2. Sale of Electronic Health Records or PHI. We may not sell your PHI unless a written authorization is signed by you. If the sale or marketing involves any direct or indirect compensation to us from a third party, we will disclose that information in the authorization. An authorization is not needed if the purpose of the exchange is for:

  • Your treatment and payment for services;
  • Public health purposes;
  • Research purposes where the price charged reflects the cost of preparation and transmittal of the information;
  • Health Care Operations related to the sale, transfer, merger, or consolidation of KY PPEC, Inc., it entities, sites, and locations;
  • Performance of services by a Business Associate on behalf of KY PPEC, Inc.;
  • Providing you, when requested, with access to, or a copy of, the PHI maintained about you;
  • Other reasons determined necessary and appropriate by law.

3. Psychotherapy Notes. We will not disclose psychotherapy notes unless a written authorization is signed by you except: (1) to carry out the following treatment, payment, or health care operations: (a) use by the originator of the psychotherapy notes for treatment; (b) use or disclosure by us for our own professional training programs in which students, trainees, or practitioners in mental health learn under supervision to practice or improve their skills in group, joint, family, or individual counseling; or (c) use or disclosure to defend ourselves in a legal action or other proceeding brought by you; and (2) a use or disclosure related to DHHS compliance investigations or health oversight activities, to coroners regarding deceased individuals, to prevent a serious and imminent threat, or as required by law.

4. All other uses and disclosures not described in this Notice will only be made with your written Authorization. You may revoke such written authorization in writing unless we have taken action in reliance upon the authorization.

Fundraising

Fundraising Activities: We may use PHI about you to contact you in an effort to raise money for our operations.

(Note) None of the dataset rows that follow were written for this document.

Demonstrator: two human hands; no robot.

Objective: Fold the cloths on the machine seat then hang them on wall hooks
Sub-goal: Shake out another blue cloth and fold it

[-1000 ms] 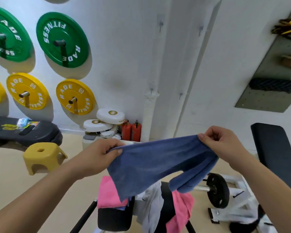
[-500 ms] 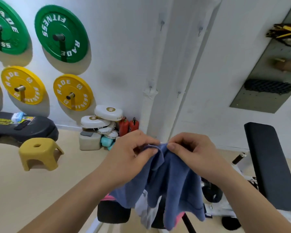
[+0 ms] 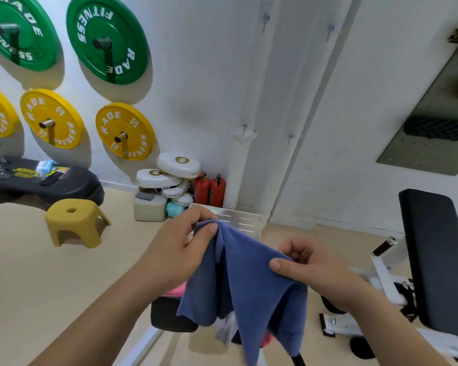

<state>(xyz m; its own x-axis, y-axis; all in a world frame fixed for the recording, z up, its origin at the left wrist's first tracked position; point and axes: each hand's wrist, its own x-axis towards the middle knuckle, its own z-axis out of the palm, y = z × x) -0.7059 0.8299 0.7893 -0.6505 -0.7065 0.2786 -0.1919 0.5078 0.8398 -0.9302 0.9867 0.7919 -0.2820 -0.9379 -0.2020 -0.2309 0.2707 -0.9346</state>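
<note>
Head view: the hands, together at the top edge half a second ago, have parted. The left hand pinches the gathered corners of the blue cloth. The right hand, fingers curled, pinches its folded edge lower down. The cloth hangs doubled above the machine seat, where a pink cloth lies. The first fold looks made; the wall hooks hang bare.

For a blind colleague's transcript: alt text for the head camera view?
Two hands hold up a blue cloth: the left hand pinches its top corner, the right hand grips an edge lower down. Below, a pink cloth lies on a black seat; empty wall hooks and weight plates are on the white wall behind.
</note>
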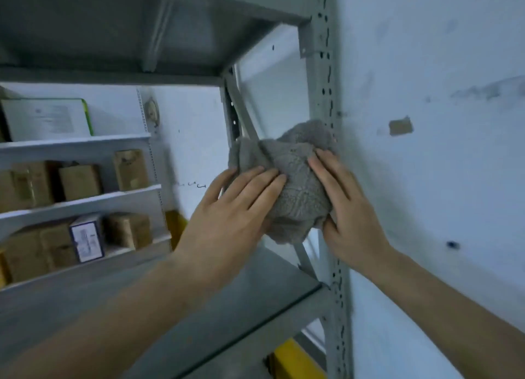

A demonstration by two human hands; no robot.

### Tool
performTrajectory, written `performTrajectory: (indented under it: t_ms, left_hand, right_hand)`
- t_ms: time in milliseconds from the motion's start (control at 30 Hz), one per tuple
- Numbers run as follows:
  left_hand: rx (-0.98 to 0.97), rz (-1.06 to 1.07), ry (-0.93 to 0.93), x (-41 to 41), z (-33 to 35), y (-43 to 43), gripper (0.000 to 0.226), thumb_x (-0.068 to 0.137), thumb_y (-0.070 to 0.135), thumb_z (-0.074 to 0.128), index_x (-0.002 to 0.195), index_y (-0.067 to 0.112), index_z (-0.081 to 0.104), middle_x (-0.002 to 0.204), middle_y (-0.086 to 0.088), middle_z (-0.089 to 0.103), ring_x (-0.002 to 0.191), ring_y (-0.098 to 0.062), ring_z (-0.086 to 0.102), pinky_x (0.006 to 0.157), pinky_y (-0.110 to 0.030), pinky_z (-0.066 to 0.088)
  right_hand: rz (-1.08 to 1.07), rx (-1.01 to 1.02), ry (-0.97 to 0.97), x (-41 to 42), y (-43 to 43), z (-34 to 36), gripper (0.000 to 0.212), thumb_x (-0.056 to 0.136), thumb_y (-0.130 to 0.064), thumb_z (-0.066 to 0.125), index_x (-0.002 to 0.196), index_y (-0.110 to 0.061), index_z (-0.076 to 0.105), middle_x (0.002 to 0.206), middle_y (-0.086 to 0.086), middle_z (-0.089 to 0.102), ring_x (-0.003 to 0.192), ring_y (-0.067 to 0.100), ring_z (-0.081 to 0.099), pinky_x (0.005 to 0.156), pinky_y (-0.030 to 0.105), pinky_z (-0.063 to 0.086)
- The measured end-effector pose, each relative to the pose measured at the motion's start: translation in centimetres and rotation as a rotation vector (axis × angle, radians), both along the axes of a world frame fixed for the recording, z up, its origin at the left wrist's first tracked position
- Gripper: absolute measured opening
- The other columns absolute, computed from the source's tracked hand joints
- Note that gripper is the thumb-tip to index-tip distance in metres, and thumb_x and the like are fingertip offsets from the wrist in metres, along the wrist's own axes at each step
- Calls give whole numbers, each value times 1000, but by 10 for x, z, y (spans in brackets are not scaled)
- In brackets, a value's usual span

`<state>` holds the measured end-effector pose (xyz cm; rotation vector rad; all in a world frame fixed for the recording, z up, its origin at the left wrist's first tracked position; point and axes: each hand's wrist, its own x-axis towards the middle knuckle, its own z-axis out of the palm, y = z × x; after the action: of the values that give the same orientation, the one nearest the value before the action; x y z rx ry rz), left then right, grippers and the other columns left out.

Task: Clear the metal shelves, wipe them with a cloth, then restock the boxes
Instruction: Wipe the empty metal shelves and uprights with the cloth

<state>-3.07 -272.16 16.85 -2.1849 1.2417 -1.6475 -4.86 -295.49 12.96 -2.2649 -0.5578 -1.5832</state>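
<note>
While both forearms are reaching over the near shelf (pixel 199 307): wiping seems to be under way, with restocking not yet begun.
Left hand (pixel 227 208): fingers are lying straight and together, pressing flat on the cloth's left side and gripping nothing.
Right hand (pixel 349 208): fingers are lying straight along the right side, thumb at the lower edge, steadying rather than clamping.
Cloth (pixel 292 179): bunched and grey, being pushed against the diagonal brace (pixel 241 108) and perforated upright (pixel 326 80), probably to rub the frame.
Boxes (pixel 79 182): sitting on the far shelves (pixel 85 202) at left, well apart.
</note>
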Motion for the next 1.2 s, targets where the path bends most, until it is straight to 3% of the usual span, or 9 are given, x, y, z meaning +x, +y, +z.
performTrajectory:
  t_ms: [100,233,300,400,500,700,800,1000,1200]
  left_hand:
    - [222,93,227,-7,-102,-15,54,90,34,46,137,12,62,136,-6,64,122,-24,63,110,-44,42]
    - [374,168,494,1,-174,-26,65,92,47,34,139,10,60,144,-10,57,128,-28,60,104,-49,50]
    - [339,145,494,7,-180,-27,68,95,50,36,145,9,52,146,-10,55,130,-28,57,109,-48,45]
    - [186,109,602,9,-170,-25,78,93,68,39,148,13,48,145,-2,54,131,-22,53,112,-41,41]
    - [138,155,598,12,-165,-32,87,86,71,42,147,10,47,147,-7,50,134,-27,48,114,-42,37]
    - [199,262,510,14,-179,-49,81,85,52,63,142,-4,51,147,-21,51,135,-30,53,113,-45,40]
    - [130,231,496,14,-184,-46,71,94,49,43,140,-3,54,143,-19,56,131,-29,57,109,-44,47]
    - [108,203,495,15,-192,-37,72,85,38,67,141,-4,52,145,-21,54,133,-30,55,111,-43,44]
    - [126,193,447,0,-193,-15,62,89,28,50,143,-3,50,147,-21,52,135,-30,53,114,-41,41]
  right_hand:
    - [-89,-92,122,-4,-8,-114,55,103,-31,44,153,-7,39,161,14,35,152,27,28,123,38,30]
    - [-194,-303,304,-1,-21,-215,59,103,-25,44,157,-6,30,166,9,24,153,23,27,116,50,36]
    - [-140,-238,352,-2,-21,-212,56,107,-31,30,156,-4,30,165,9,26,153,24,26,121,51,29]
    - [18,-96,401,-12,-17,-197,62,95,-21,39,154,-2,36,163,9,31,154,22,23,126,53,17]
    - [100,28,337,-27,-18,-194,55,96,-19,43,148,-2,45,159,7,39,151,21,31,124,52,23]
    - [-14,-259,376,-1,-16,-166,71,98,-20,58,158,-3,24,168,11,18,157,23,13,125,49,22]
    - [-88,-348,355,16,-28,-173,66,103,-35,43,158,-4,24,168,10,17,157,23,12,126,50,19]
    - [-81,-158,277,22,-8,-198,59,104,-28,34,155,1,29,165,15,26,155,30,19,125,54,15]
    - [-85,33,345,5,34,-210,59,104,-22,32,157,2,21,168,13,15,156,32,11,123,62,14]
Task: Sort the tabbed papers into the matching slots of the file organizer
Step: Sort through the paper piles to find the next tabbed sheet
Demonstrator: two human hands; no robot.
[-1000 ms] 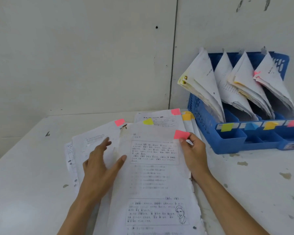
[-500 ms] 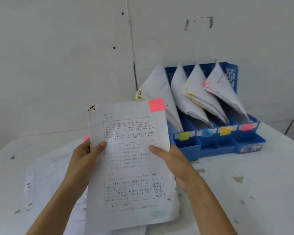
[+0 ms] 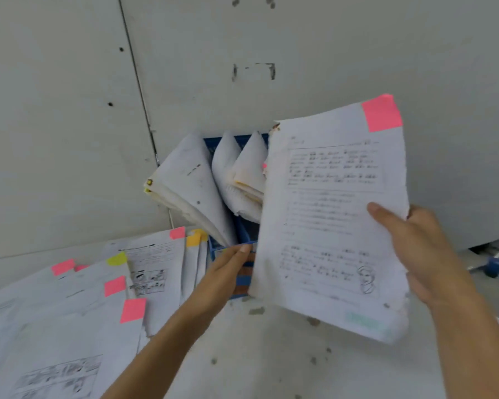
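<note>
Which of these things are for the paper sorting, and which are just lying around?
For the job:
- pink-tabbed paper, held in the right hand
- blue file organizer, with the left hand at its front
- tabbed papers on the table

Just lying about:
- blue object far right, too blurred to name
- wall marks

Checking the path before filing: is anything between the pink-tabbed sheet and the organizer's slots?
Nothing visible does. The right hand holds the pink-tabbed sheet before the file organizer, hiding its right slots; the left hand lies at its front, left of the sheet.
</note>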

We may disclose PHI to a foundation related to our Center so that the foundation may contact you in raising money for us. We only will release information, such as your name, address, phone number, and other contact information, demographic information, outcome information, health insurance status, and the dates you received treatment or services from us. You have the right to opt out of receiving such fundraising communications from us. If you do not want KY PPEC, Inc. to contact you for fundraising efforts, please let us know by notifying The Kidz Club Support Center, 1101 Herr Lane, Louisville, KY 40222, 502-210-5538.

Acknowledgement of Receipt of this Notice

We will request that you sign a separate form or notice acknowledging you have received a copy of this Notice. If you choose, or are not able to sign, a staff member will sign their name and date it. This acknowledgement will be filed with your records.